Could you write out the lines below exactly, beginning with the first and finishing with the one that contains "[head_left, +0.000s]"?

╭─ Source material

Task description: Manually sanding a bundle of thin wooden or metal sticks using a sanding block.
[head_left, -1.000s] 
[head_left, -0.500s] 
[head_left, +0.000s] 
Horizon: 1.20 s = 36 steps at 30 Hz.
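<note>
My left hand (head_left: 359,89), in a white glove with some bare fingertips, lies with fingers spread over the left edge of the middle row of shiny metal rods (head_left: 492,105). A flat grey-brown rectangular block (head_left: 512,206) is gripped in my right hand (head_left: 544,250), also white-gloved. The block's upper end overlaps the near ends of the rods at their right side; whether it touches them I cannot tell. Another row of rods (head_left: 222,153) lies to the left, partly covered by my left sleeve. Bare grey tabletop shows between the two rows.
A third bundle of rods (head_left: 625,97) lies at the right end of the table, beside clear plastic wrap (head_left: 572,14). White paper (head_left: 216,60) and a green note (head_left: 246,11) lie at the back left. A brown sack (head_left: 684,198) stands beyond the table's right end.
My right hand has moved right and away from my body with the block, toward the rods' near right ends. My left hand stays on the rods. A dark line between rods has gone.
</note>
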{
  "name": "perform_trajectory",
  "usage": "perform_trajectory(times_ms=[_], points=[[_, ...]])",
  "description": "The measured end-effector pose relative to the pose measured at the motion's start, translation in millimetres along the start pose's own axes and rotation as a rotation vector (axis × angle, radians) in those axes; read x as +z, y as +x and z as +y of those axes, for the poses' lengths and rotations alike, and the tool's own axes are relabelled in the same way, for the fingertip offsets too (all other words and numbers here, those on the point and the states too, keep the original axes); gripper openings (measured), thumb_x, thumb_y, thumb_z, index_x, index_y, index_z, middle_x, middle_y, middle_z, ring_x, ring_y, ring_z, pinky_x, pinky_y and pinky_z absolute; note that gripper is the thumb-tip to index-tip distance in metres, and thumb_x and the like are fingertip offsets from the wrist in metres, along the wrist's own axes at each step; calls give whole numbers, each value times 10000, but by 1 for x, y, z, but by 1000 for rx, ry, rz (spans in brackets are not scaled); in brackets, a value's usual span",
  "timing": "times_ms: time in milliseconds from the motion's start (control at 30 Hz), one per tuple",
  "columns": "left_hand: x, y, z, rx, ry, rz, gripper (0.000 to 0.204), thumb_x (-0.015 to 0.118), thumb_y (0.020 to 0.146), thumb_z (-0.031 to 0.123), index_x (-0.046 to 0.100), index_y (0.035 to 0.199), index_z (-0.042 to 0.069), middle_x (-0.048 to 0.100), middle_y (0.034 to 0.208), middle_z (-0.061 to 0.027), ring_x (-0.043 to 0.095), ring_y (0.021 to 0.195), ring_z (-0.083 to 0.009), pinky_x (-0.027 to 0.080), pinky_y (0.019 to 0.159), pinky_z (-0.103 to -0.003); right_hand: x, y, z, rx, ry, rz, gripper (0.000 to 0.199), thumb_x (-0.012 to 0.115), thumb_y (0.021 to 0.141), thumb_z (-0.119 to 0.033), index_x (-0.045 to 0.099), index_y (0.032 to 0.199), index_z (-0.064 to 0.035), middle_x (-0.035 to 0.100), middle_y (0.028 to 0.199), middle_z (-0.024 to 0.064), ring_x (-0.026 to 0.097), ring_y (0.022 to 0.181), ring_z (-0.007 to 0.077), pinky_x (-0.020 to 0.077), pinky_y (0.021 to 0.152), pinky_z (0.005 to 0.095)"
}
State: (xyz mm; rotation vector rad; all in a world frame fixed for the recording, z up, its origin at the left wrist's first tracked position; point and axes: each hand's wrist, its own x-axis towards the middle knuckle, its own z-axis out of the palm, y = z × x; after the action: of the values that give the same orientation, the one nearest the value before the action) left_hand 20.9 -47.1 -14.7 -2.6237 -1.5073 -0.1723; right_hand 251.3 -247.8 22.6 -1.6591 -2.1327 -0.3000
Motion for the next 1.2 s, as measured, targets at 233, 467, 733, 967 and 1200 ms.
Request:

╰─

▸ Task answer:
Task description: Manually sanding a bundle of thin wooden or metal sticks using a sanding block.
[head_left, -1.000s] 
[head_left, -0.500s] 
[head_left, +0.000s] 

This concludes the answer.